General update

It’s been a while. I’ve been doing loads of little things lately, and that tends to stop me blogging. If I’m working on only one big thing then I tend to write about it as a break, often at the end of the day when I don’t want to start anything else, but hopping from task to task means there’s not one obvious thing to either a) write about or b) take breaks from. Ah well…

Probably the single biggest thing is that I started the process of getting an official OpenJDK porters project for zero. Zero’s been pretty much stable since the end of March so it’s high time I did this, but I’ve been procrastinating about it because I’m not sure how I’ll be able to develop in that environment. I want my local tree to be as close as possible to whatever upstream I’m using, which is currently the ecj-bootstrap side of IcedTea, but I won’t be able to use ecj to build straight from a project repository without either applying and committing the icedtea-ecj.patch (bad) or applying it locally and having a non-buildable repository (also bad). I may have to bite the bullet and use IcedTea to build it, which isn’t as bad as it initially seems since the target I use for rebuilds contains no Java. The initial build will be painful but I’ll just have to do it and be more careful not to blow away my tree!

Of course, the increasing interest in zero means I’m getting more bug reports. A few people have mentioned builds failing with java.lang.IllegalArgumentException: disparate values. I assumed they were all the same, so I investigated (and fixed) it on ia64, but that particular issue was little-endian specific and so doesn’t explain that people have been seeing it on ppc EPEL. It seems that this is the first place in the build where floating point values are used and checked, so this message is not one specific error but a catch-all for generic floating point bugs. Anyway, if you’re seeing this error then please let me know.

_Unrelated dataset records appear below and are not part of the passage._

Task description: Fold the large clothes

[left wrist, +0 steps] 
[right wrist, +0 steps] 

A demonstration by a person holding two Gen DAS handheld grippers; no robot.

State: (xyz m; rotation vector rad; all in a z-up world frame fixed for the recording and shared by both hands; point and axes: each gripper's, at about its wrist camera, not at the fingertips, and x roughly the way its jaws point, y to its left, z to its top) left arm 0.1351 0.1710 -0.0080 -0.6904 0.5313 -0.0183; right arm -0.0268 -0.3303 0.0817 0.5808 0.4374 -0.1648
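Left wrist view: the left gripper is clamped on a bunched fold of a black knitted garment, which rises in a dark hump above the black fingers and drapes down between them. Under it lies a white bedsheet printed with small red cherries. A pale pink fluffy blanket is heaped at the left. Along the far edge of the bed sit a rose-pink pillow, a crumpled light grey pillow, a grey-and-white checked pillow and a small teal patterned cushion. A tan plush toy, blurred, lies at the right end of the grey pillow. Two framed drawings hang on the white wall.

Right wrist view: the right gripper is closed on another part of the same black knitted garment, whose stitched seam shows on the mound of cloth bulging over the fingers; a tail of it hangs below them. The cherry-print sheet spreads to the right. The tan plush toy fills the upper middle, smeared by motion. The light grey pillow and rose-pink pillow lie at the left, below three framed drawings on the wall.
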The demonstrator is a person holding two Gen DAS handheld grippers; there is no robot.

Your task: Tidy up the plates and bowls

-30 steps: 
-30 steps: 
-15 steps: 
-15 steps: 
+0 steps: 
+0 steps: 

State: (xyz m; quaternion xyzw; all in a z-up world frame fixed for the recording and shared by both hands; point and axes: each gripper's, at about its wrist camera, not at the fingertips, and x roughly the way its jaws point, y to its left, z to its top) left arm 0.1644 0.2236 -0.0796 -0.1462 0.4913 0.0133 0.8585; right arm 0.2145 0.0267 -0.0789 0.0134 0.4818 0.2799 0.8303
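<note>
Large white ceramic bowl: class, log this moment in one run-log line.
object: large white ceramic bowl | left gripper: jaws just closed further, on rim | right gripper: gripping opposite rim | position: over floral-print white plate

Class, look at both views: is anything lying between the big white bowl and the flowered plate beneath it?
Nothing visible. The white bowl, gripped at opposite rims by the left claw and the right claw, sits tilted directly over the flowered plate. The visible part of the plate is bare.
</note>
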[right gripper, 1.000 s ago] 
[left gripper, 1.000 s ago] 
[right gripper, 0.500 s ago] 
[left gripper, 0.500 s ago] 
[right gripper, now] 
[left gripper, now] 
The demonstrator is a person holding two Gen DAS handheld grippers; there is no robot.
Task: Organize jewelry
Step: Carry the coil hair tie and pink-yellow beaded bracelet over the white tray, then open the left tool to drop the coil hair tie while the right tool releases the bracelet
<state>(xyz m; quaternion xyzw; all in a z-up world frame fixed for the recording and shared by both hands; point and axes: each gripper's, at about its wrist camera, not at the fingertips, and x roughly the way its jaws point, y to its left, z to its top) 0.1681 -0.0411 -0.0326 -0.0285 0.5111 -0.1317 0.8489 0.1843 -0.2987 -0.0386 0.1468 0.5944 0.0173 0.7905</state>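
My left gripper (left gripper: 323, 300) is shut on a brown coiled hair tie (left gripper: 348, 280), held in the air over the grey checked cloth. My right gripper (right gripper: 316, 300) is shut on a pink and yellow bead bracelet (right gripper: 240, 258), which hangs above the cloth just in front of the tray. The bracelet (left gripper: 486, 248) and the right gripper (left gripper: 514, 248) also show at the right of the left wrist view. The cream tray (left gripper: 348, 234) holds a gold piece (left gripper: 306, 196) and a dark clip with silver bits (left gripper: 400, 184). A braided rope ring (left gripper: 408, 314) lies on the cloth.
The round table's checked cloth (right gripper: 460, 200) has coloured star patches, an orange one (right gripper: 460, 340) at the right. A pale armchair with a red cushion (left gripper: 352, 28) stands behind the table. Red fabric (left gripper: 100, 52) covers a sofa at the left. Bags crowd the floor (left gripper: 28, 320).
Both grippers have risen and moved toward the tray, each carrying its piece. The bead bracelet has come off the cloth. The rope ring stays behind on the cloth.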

I’ve been thinking about TCK runs too. I didn’t fancy the idea of setting up an entire TCK environment on ppc, so I filed it in my head under “Future work”, but it occurred to me that zero works (or should do) on amd64 too, so it shouldn’t be too difficult to drop it into our nightly tester. I’ve not done more than thinking about this as yet since there’s not much point in doing it without copious free time to fix the thousands of bugs it’ll doubtless find — which I don’t have!

All this zero stuff has left Shark on the back-burner for a bit, but work there is progressing too. Lately I’ve been working on making unimplemented stuff abort only that compilation (not the entire VM) so that a)  people can use it in it’s unfinished state, and b) I can run some benchmarks and get some idea of the progress I’m making.